[Instructions to follow]: Below this line is a set of entries; quote exactly the lines from the line that contains "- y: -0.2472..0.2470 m" to the line that contains "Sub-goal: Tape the", both lines included.

[Exercise materials]:
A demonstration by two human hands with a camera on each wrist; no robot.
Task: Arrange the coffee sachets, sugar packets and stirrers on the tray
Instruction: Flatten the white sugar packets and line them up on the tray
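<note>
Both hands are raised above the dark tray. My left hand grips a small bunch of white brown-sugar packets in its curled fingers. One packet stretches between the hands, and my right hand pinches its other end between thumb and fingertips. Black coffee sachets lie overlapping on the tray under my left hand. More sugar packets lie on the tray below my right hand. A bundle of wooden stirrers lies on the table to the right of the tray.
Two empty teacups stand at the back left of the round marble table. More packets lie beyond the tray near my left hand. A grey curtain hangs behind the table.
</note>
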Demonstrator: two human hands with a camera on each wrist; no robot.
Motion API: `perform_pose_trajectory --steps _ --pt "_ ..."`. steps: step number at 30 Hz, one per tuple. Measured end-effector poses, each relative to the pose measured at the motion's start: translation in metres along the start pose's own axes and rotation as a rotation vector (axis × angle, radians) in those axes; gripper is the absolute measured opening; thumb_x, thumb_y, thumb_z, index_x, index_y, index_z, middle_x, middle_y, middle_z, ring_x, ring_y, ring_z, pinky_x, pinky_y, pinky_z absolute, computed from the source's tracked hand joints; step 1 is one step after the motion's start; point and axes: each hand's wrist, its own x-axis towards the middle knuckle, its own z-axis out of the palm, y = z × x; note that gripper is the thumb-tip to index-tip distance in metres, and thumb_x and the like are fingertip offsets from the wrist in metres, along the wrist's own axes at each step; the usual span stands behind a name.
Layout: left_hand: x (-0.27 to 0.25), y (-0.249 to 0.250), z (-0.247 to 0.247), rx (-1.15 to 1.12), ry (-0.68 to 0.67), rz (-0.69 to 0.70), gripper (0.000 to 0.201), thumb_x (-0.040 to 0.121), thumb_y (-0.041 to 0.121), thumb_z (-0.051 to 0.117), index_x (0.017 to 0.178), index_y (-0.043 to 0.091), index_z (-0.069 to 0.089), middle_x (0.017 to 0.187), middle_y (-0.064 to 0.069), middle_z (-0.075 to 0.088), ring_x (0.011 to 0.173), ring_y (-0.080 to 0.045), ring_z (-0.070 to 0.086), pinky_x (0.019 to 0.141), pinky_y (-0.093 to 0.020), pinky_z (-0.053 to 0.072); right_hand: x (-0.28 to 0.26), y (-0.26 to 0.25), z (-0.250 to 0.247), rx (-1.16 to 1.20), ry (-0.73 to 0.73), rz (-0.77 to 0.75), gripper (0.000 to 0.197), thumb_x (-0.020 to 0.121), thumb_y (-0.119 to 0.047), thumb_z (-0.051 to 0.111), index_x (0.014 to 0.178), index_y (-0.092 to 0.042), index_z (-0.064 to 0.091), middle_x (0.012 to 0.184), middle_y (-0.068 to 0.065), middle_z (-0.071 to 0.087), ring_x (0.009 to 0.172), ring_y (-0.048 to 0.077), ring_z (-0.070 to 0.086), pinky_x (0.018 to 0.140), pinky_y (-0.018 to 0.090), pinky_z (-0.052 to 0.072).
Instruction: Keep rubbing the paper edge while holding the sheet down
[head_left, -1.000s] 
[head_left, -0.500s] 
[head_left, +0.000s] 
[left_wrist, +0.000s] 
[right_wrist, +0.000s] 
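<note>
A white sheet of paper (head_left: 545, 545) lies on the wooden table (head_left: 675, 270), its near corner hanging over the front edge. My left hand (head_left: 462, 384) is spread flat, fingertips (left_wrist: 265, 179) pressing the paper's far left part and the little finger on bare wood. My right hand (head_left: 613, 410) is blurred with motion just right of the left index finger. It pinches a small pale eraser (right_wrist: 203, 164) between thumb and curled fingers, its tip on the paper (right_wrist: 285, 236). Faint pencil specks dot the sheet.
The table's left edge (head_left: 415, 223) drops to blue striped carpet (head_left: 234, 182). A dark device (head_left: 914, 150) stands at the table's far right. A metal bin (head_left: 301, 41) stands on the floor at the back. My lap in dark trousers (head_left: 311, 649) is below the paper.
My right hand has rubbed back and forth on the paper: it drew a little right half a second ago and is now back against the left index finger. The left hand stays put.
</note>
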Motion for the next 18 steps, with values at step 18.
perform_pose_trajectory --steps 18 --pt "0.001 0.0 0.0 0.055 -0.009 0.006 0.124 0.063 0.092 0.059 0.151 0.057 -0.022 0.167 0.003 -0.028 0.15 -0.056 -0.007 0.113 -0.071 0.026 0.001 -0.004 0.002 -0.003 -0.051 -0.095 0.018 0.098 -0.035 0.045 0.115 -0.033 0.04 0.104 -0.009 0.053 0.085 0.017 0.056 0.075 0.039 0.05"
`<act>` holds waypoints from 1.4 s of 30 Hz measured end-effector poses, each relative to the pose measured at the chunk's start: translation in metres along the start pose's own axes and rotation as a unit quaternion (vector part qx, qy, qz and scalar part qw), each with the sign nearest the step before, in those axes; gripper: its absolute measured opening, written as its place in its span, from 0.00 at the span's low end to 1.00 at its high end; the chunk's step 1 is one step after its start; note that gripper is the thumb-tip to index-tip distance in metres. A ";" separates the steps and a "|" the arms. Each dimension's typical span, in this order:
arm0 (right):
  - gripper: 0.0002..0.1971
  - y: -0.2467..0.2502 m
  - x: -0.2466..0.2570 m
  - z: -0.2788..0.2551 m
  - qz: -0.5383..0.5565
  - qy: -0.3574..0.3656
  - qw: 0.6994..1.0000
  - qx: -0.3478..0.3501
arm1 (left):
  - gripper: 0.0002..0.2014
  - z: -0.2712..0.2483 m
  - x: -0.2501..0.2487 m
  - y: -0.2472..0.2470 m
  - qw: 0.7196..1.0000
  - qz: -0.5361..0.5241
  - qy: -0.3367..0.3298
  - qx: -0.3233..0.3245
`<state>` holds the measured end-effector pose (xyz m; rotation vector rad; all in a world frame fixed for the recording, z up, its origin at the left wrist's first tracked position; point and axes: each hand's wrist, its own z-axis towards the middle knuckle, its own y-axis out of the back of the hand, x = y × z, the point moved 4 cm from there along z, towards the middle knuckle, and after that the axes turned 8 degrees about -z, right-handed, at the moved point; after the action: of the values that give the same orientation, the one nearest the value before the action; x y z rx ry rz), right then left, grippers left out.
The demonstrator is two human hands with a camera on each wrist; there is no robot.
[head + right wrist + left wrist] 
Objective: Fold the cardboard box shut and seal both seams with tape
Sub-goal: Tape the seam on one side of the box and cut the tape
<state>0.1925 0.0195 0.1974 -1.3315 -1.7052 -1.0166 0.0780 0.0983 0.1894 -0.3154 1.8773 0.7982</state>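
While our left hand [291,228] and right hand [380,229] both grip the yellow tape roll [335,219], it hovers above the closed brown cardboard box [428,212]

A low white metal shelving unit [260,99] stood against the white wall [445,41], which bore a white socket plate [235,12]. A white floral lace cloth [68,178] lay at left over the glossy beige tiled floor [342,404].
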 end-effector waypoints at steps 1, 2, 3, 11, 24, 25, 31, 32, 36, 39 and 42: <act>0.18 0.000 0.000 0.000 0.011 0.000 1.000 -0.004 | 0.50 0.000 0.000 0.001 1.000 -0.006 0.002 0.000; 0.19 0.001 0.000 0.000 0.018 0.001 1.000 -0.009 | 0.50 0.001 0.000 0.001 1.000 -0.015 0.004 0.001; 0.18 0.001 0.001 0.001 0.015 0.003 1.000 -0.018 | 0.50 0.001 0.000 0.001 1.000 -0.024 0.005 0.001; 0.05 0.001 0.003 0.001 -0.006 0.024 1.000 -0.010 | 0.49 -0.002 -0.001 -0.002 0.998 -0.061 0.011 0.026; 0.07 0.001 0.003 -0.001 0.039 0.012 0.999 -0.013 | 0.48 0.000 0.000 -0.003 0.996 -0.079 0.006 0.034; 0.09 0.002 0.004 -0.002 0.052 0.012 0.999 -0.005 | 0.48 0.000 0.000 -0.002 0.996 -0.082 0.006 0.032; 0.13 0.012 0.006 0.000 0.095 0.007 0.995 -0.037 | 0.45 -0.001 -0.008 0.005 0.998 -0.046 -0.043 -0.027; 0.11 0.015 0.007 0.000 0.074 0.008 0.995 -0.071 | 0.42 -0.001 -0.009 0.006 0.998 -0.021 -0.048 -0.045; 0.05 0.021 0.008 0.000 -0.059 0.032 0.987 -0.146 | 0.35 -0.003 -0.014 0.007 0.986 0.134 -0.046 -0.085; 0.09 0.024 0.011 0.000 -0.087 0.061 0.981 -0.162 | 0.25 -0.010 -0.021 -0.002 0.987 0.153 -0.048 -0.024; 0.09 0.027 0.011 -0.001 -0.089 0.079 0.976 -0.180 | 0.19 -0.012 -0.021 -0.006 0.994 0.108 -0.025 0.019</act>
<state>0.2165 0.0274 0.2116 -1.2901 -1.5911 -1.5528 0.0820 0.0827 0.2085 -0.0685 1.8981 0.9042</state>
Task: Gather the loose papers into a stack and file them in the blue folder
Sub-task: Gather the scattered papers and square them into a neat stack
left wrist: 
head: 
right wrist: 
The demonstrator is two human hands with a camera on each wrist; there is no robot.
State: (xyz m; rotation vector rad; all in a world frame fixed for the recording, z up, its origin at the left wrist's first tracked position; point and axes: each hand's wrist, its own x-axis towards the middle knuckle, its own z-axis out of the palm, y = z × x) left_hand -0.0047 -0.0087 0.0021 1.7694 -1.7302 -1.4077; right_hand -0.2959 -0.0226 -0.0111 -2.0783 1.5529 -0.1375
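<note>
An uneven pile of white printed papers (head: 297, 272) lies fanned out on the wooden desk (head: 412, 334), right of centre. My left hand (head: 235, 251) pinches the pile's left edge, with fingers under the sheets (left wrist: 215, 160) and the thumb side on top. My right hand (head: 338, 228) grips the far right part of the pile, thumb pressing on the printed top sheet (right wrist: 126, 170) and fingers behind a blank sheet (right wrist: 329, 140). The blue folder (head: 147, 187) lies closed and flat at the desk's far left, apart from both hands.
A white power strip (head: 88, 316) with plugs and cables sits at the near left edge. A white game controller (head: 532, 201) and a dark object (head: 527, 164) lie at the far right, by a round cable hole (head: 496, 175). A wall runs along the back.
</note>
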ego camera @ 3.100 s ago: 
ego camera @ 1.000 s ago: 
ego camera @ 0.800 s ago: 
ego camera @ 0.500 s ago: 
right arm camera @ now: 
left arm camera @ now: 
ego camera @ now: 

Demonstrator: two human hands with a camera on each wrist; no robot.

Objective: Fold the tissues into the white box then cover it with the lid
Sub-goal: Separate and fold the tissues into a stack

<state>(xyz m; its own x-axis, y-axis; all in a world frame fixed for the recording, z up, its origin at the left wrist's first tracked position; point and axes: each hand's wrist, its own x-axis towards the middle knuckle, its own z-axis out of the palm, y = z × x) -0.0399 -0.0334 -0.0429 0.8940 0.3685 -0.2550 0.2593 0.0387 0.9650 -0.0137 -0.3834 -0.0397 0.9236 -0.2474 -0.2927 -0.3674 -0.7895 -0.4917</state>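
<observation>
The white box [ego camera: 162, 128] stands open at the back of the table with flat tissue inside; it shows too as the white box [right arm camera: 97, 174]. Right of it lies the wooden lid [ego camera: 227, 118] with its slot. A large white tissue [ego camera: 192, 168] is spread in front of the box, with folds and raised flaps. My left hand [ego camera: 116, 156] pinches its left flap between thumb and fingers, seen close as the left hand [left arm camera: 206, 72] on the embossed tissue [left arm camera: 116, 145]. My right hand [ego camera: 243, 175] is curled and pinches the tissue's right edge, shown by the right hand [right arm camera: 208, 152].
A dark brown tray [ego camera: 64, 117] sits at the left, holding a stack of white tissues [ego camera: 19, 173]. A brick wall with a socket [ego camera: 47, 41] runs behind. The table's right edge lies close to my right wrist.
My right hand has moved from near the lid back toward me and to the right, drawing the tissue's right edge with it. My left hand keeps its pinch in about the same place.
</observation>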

[Written response]:
  - y: -0.2472..0.2470 m
  - qw: 0.7196..1.0000
  - qz: -0.5361..0.5241
  - qy: -0.3367..0.3298
  - qx: -0.3233..0.3245
`<state>` holds the measured end-effector pose (xyz m; rotation vector rad; all in a world frame fixed for the recording, z up, its origin at the left wrist's first tracked position; point and axes: each hand's wrist, its own z-axis towards the middle knuckle, its own y-axis out of the back of the hand, x = y × z, the point moved 4 cm from there along z, towards the middle knuckle, and after that the axes turned 8 degrees about -z, right-handed, at the moved point; after the action: of the values that give the same orientation, the one nearest the value before the action; x y z rx ry rz), right then left, grippers left out.
The demonstrator is two human hands with a camera on each wrist; there is no robot.
[head + right wrist + left wrist] 
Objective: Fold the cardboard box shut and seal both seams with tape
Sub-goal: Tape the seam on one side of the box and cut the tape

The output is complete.